What is the Activity Selection Problem?

The Activity Selection Problem asks: given $N$ activities with start times $s_{i}$ and finish times $f_{i}$ , select the maximum number of non-overlapping activities a single resource can perform. The greedy strategy — always pick the activity that finishes earliest — is provably optimal and runs in $O (N lo g N)$ time (dominated by sorting). This is the canonical problem for proving greedy correctness using the exchange argument.

Explanation

Two activities $i$ and $j$ are compatible if they do not overlap: $f_{i} \leq s_{j}$ or $f_{j} \leq s_{i}$ .
The goal is to find the largest compatible subset of activities.

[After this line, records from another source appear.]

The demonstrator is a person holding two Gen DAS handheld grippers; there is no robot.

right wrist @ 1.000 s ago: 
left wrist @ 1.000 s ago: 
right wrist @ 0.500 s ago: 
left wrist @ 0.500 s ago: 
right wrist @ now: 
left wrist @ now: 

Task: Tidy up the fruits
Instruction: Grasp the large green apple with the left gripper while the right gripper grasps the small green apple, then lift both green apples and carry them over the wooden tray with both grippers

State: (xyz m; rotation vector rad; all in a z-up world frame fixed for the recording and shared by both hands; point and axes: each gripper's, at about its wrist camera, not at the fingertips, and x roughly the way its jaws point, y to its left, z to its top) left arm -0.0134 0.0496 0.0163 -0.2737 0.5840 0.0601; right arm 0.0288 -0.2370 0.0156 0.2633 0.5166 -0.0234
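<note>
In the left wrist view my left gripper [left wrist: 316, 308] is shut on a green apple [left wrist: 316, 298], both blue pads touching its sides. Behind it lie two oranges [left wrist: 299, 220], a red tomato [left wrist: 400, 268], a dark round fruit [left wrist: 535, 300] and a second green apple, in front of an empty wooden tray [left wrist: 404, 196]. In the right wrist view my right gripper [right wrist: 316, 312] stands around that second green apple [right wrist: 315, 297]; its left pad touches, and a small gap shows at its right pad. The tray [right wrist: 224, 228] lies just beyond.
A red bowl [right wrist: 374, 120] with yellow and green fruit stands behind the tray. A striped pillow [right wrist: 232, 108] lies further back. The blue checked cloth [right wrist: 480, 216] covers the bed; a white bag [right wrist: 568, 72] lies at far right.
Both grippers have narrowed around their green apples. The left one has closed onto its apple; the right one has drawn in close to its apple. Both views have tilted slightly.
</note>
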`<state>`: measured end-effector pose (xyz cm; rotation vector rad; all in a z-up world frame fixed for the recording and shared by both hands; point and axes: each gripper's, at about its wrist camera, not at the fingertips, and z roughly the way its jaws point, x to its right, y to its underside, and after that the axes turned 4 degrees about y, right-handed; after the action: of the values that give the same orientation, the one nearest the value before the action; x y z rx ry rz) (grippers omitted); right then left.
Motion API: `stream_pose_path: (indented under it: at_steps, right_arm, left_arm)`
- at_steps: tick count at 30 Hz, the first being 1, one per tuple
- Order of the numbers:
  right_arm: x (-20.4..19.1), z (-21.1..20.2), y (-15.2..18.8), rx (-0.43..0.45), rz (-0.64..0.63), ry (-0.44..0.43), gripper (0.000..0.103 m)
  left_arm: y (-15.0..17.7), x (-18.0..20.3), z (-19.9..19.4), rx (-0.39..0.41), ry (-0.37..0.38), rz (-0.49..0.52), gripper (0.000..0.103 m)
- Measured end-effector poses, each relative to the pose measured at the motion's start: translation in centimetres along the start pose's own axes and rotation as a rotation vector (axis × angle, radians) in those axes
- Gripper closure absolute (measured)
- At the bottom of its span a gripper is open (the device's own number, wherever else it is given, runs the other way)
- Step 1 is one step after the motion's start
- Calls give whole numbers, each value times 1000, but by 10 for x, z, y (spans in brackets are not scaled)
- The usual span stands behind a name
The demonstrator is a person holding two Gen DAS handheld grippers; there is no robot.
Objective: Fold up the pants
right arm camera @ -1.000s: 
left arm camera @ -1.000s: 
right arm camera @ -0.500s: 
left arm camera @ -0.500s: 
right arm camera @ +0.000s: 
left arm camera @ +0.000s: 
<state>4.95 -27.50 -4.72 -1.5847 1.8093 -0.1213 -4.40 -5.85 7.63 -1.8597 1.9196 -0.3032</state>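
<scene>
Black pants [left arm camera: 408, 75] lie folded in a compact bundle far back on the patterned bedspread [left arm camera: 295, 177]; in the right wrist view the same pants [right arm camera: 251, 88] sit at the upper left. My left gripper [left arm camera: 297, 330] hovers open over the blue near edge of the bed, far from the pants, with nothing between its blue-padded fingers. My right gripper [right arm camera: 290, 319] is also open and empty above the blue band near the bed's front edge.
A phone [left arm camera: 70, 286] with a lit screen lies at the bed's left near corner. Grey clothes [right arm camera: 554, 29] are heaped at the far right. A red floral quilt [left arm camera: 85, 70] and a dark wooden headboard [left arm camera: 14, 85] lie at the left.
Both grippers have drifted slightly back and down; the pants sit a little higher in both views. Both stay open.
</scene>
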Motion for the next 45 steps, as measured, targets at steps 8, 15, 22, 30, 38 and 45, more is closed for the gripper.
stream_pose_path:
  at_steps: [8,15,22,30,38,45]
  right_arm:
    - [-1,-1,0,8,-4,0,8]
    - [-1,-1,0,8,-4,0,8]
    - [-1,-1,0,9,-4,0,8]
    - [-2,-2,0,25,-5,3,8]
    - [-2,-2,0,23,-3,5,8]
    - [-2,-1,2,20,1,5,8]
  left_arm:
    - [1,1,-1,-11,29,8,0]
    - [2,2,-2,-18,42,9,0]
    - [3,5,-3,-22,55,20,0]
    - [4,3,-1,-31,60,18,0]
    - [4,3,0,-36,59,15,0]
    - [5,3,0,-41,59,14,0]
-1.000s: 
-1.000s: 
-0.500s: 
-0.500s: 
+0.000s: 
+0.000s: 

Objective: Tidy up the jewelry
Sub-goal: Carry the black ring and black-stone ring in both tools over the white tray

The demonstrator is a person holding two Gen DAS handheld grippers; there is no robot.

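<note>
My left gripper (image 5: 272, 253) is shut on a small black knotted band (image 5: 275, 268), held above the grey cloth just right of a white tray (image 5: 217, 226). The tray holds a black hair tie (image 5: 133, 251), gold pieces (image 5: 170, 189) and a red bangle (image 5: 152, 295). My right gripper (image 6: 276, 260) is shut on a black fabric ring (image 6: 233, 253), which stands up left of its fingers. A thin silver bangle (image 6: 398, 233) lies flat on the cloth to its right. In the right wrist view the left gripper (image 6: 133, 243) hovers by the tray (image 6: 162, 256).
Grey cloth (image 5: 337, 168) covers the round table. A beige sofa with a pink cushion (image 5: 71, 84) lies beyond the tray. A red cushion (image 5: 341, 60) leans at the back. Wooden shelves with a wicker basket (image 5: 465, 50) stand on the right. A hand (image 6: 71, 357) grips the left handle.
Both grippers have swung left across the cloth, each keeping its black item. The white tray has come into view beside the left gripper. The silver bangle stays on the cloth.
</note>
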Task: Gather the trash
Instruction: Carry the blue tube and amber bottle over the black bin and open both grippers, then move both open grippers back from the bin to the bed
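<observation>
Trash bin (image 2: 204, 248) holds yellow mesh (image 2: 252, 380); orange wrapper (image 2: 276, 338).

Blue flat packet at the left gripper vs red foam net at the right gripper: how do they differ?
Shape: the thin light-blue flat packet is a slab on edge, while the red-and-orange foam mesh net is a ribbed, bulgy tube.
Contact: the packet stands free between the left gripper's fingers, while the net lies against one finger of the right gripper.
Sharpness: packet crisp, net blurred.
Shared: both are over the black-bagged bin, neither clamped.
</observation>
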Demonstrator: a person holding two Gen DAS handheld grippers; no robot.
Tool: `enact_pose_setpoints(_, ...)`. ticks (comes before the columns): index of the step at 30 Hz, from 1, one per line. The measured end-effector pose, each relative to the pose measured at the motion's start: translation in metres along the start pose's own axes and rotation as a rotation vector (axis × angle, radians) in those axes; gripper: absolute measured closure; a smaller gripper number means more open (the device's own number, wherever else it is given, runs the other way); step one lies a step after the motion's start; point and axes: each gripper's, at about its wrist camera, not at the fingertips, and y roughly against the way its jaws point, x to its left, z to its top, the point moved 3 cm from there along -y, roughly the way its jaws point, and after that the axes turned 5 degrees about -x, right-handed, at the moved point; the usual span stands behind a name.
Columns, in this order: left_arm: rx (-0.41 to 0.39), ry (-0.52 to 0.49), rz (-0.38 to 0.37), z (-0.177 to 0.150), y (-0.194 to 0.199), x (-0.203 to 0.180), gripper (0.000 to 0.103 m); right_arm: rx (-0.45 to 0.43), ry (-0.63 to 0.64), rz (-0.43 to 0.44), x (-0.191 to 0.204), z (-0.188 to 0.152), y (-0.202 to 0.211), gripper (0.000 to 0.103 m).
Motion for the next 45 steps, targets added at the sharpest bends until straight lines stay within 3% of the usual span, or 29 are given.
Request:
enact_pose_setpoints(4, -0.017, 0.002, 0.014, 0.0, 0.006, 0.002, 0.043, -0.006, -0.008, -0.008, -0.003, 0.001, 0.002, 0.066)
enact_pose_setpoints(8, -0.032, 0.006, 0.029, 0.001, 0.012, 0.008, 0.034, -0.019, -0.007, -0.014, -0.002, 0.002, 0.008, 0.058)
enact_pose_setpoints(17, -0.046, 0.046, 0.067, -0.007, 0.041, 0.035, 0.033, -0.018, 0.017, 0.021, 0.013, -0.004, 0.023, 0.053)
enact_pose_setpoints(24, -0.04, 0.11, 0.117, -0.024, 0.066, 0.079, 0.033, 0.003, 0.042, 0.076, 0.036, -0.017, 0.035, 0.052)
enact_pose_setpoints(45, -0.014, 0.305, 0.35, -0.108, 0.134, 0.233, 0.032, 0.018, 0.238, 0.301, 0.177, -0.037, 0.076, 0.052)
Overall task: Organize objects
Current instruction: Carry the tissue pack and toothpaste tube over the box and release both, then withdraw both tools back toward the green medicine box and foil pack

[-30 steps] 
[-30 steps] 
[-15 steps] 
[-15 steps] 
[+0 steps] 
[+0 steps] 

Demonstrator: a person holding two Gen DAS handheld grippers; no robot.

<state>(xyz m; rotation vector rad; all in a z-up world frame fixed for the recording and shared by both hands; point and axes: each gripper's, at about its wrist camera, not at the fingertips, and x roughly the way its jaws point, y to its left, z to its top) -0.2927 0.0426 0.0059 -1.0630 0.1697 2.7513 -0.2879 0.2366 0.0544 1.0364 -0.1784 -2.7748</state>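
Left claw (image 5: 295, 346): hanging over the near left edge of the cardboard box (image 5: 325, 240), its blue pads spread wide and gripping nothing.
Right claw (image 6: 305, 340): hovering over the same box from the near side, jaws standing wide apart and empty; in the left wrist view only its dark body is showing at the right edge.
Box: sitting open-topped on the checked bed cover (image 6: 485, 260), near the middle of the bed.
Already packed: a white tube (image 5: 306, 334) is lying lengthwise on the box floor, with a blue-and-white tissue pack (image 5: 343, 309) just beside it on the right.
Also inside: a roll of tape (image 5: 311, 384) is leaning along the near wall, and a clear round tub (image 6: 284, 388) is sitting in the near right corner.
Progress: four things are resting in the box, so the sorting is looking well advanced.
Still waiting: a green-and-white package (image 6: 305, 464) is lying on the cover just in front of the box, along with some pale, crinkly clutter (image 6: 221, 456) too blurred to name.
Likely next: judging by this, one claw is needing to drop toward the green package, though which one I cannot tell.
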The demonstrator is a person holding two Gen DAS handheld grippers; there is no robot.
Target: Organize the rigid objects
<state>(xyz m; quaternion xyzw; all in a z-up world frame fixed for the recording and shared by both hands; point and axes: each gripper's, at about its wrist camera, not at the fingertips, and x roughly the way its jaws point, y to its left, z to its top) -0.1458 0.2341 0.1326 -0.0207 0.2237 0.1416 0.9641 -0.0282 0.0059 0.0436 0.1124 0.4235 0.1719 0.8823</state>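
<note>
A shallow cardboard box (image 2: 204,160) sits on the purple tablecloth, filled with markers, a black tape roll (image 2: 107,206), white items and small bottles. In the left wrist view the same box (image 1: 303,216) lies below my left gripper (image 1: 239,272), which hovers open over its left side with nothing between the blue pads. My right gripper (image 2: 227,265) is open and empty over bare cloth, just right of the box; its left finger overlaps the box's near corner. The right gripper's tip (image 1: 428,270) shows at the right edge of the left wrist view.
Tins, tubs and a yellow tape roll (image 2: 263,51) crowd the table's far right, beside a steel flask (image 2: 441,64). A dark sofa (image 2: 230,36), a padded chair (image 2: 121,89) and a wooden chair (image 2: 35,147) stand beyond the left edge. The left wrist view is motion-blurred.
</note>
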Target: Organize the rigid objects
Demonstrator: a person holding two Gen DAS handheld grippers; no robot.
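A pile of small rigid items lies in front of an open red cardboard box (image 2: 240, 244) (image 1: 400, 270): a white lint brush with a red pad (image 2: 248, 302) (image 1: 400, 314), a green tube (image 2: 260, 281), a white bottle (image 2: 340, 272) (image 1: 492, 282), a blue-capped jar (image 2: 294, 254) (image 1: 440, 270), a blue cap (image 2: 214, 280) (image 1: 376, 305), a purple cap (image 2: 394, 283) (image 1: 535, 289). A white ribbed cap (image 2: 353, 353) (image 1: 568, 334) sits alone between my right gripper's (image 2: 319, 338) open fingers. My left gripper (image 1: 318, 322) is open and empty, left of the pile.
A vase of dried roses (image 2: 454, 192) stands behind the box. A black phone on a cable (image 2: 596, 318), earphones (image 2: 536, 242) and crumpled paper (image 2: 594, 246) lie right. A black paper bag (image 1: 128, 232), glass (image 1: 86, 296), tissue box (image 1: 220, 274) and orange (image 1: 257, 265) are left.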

Why Earliest Finish Time is Greedy-Optimal

Intuition: Finishing early leaves maximum time for future activities.
Exchange Argument Proof:
1. Let OPT be any optimal solution. Let $a_{1}$ be the first activity picked by OPT.
2. Let $g_{1}$ be the first activity picked by greedy (earliest finish).
3. Since greedy picks earliest finish: $f (g_{1}) \leq f (a_{1})$ .
4. Replace $a_{1}$ with $g_{1}$ in OPT → result is still valid (same or more time freed up) and still optimal size.
5. Repeat → greedy solution matches OPT in size. ✅

Activity Selection vs Interval Scheduling Variants

Variant	Goal	Strategy
Max Activities (unweighted)	Max number of non-overlapping activities	Greedy: sort by finish time
Interval Coloring	Min resources (rooms/machines)	Greedy: sort by start time, assign to available resource
Weighted Job Scheduling	Max total weight of non-overlapping jobs	Dynamic Programming Concepts: DP + binary search
Min Interval Coverage	Fewest intervals to cover a range	Greedy: always pick interval extending coverage farthest

Core Properties

Stability: Not applicable.
Greedy Choice Property: Selecting the activity with the earliest finish time never eliminates a globally optimal set.
Optimal Substructure: After selecting activity $k$ , the remaining problem is the same — find max activities compatible with $k$ from the remaining set.

How It Works

The Core Idea

1. Sort all activities by finish time.
1. Always select the first compatible activity (the one that starts after the last selected activity finishes).
1. Repeat until no more activities remain.

flowchart TD
    A["Sort activities by finish time f_i"] --> B["Select first activity\n(always included in optimal)"]
    B --> C["last_finish = f[0]"]
    C --> D["For each remaining activity i (sorted by finish)"]
    D --> E{"s[i] >= last_finish?\n(compatible with last selected)"}
    E -- Yes --> F["Select activity i\nlast_finish = f[i]"]
    E -- No --> G["Skip activity i\n(overlaps with last selected)"]
    F --> D
    G --> D
    D --> H["✅ Selected set = maximum non-overlapping activities"]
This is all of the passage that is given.